Quarentena no Chile, dia 11

Desde criança, sempre morei em casa. Nunca tinha morado em apartamento, até me mudar para Brasília, já adulta. Nos nove anos em que morei na capital brasileira, só em uma oportunidade foi numa casa, num condomínio, bem longe, a caminho de Unaí. 


No Chile, minha experiência ate o momento foi parecida com a de Brasília. Moro em apartamento desde que cheguei aqui em 2012. Primeiro, num apartamento pequeno de dois quartos, num edifício localizado no Centro de Santiago.


Gostava de morar lá, apesar de ser pequeno, mas com o tempo, começaram a construir muitos edifícios na nossa volta. O bairro começou a ficar cada vez mais cheio de novos moradores. 


Depois de 6 anos morando no mesmo apartamento, finalmente, mudamos para outro no mesmo edifício. Desta vez, um apartamento mais amplo, com três dormitórios e uma varanda mais espaçosa.

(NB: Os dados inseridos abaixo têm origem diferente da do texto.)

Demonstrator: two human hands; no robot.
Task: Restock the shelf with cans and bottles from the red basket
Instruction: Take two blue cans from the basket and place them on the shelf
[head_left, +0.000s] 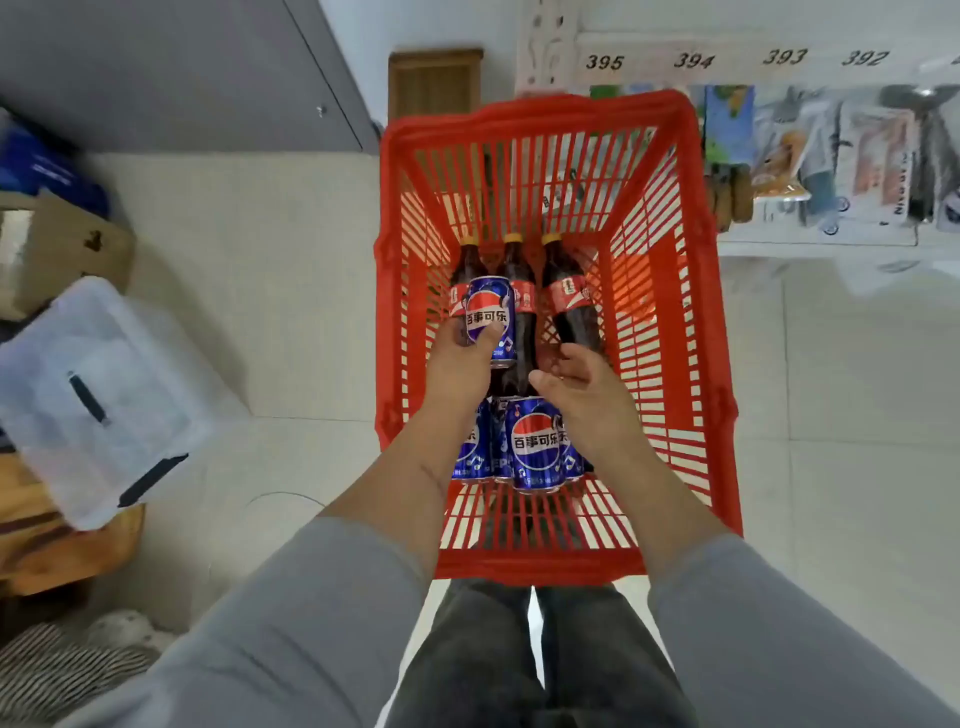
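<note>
A red basket (675, 322) stands on the floor in front of me. Three dark cola bottles with yellow caps and red labels lie in it, the right one (569, 296) clearest. Several blue Pepsi cans (537, 444) lie nearer me on the basket floor. My left hand (462, 358) holds one blue Pepsi can (492, 317) upright above the bottles. Beside it my right hand (582, 387) is inside the basket with fingers apart, just above the right bottle's base, holding nothing. The shelf (810, 236) with numbered tags is at the upper right.
The shelf holds packaged snacks. A clear plastic lidded box (98, 400) and a cardboard box (57, 244) stand at the left. A wooden vent panel (435, 83) is behind the basket. My legs are under the basket's near edge. The floor is pale tile.
</note>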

A gente sofreu bastante no verão porque ficava de frente para a piscina, em compensação no inverno, era uma tranquilidade. Tudo começou a mudar com os protestos de outubro em 2019. O bairro todo foi afetado na realidade.


Era muito perto do local onde aconteciam as manifestações, então, no dia seguinte sempre tinha algum resquício. Caminhar de manhã cedo até a escolinha da Gabi era tenso. Aliás, caminhando era o único jeito de chegar porque a gente não conseguia mais um taxi de manhã.


Aquilo foi me incomodando aos poucos. O Cristian também reclamava, mas era da presença de imigrantes que, segundo ele, faziam muito barulho. Além disso, também dizia que a presença deles trazia mais comércio informal para as ruas e por causa das manifestações não havia fiscalização.


O bairro era uma desordem, barulhento e perigoso. Aguentamos durante a pandemia porque eu e Gabi não tínhamos que sair. Mas assim que escolhemos o colégio onde ela iria estudar depois de concluída a escolinha, começamos a procurar apartamento perto do colégio. 


Durante a pandemia, eu procurava nos sites que anunciam aluguel e venda de imóveis aqui em Santiago. Quando encontrávamos algo interessante, o Cristián ia visitar. Até que, no dia da matrícula da Gabi no novo colégio, marquei uma visita num apartamento.


Era perto do colégio e fomos caminhando. Já não estávamos mais em quarentena total. Chegamos no edifício e amamos tudo! O melhor foi que era diretamente com a dona do imóvel. Como já tínhamos perdido outros apartamentos, decidimos não arriscar com esse.


Mandamos os papeis necessários e conseguimos! Adoramos a mudança! Apesar de toda a conjuntura de pandemia, conseguimos mudar em um fim de semana. Era Halloween. A Gabi não pôde sair para pedir doces, mas nós compramos alguns e ela vestiu a fantasia.


Entre caixas empilhadas e uma enorme desordem, ela passou com a sacolinha recolhendo os doces. A pior parte foi organizar tudo. Eu doei muitas coisas: moveis, roupas, brinquedos, eletrodomésticos. Uma amiga conseguiu uma empresa familiar que oferecia um serviço de reciclagem grátis.


Basta você ligar e eles passam na sua casa para levar as coisas. Mesmo assim, a gente tinha muita coisa. O apartamento anterior era maior e esse, apesar de ter um depósito no subsolo, e de ser relativamente espaçoso com armários bem amplos, é menor. 


O bairro é uma delícia, cheio de parques e praças por perto, com muito verde. Nossa rua é super tranquila e agora, com a quarentena, não se escuta absolutamente nada à noite durante o toque de recolher.


Sinto falta de sair na rua, caminhar em qualquer horário, sem precisar de autorização... Até com a máscara já me acostumei, mas ficar trancada em casa, me estressa. Afinal de contas, quando mudamos, não foi apenas para um apartamento gostoso, mas para um bairro maravilhoso que não estamos tendo a oportunidade de curtir pela contingência atual.


É bem frustrante... Nem sei como será no dia em que a Gabi voltar a ter aulas presenciais. Não tenho ideia de como será a nossa logística porque, apesar de ter alugado esse apartamento pensando nela e no novo colégio, as aulas por enquanto são apenas online.


Gosto de fazer sempre do limão uma limonada. Por isso, não posso reclamar. Ter mudado durante uma pandemia para um bairro melhor, um apartamento que eu gosto, com a minha família, não dá para reclamar.


Ter a felicidade de mudar a paisagem "da janela lateral do quarto de dormir" (literalmente) durante uma pandemia, quando tanta gente está sendo privada de preciosos minutos ao ar livre, curtindo a liberdade... no final das contas, sou afortunada, com certeza.